An Historic Treat
In 1984 President Ronald Reagan declared July National Ice Cream month. He was the commander in chief who made it official, but executive office ice cream love is nothing new.
Thomas Jefferson is often incorrectly credited with bringing ice cream to the United States. The third president certainly served ice cream at the White House. And he was one of the first to record a recipe for the confection on American Soil. But ice creams similar to what we now eat were recorded in early 17th century cookbooks in both England and France. President Washington served ice creams—mostly likely in elaborate molds—at both the President’s House in Philadelphia and his estate at Mount Vernon.
The process then, as now, required churning a cream or custard mixture in an envelope of ice. Because crank-handle ice cream churn was not invented until much later, the process was cumbersome and the end product not as light or feathery as what we eat today. This video from Colonial Williamsburg foundation demonstrates the 18th century method of churning and molding ice cream.
Labor was only part of the reason why the privileged few enjoyed early ice creams. Ice was a rare commodity that came from ice houses which stored frozen blocks cut from rivers and streams in the winter. While Washington or Jefferson could afford such a delicacy the common man could not. That is until savvy African American caterer Augustus Jackson opened what is widely considered the first ice cream shop for the public in Philadelphia in the 19th century.
Ice Cream Savvy
Today ice cream is far from the simple frozen custard or cream-based confection that it once was. Now, Americans an enjoy ice cream, gelato, frozen yogurt, sorbet, sherbert, milkshakes and more.
Traditional ice cream continues to be cream or egg custard based. Ice creams not thickened with egg custard are often thickened with gelatins or vegetable thickeners. Frozen yogurt is just what the name implies—churned yogurt with flavorings. And these days vegan varieties made from coconut and almond milk are also available.

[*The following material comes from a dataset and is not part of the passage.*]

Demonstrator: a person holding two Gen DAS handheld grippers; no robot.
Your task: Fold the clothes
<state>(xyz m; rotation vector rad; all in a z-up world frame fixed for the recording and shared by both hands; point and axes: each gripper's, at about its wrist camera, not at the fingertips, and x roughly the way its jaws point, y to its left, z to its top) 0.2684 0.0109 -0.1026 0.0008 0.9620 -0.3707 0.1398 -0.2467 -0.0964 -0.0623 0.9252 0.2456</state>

For many consumers, sorbet, sorbetto, and sherbert present a different confusion altogether. Are they or are they not the same thing? Sorbet and sorbetto are! Both come from fruit purees or fruit juices that are sweetened, frozen and churned. Sherbert however is similar but adds a dairy element to the mix.
Gelato is another confusing cold confection with it’s special freezer cases and serving paddles and it’s distinctions are more complex. Ice cream’s denser cousin is mostly made from whole milk, with less air whipped into it resulting in a creamier mouthfeel. Traditionally gelato is served at a lower temperature than ice cream. In Europe small stores will still make their gelato in small batches with all-natural flavors!
Do It Yourself
While cold treats like gelato are difficult to make at home because of the special temperature requirements, they are not impossible. If you have the right base recipe and the right equipment—most notably a compressor type home ice-cream maker that can freeze the base to the right consistency. However, it’s important to understand that once the churned gelato goes into a traditional freezer, its hallmark lower-temp creaminess could be lost.
A compressor type machine like that offered by Breville is the best of the bunch. It works equally well for all frozen desserts from sorbet to ice cream and frozen yogurt. Unfortunately there is no bowl to freeze such as in other tabletop models like those offered by Cuisinart (around $60) or the freezer bowl attachment for the Kitchen Aid Stand Mixer (around $100). But with all these machines you can make ice cream without long-term planning and have it ready within an hour! The more expensive models at nearly $400 are probably best reserved for hard core ice cream aficionados.
The freezer bowl model mentioned works fairly well. But it tends to produce a very soft end product that must be frozen for a good 4 to 6 hours before consumption. This is particularly true if you add mix-ins to the base which reduce the hardness of the final product.